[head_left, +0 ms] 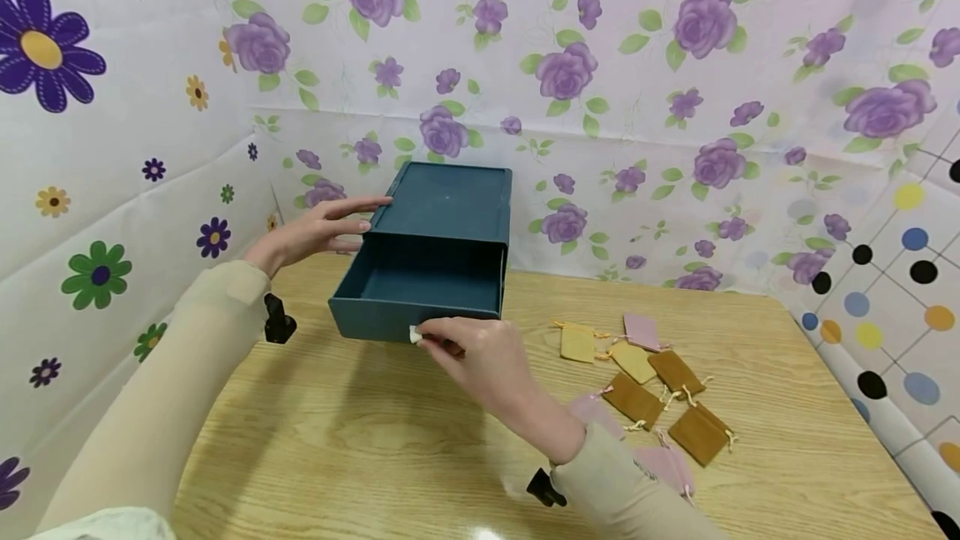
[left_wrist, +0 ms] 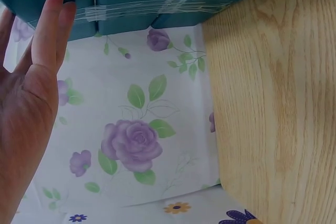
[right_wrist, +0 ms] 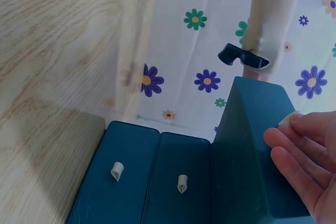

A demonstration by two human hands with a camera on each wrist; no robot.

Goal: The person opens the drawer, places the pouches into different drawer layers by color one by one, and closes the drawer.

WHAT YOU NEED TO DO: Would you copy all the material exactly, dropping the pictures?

TASK SOLUTION:
[head_left, +0 ms] 
[left_wrist, +0 ms] 
[right_wrist, +0 ms] 

A demonstration by two human hands with a camera on each wrist; no robot.

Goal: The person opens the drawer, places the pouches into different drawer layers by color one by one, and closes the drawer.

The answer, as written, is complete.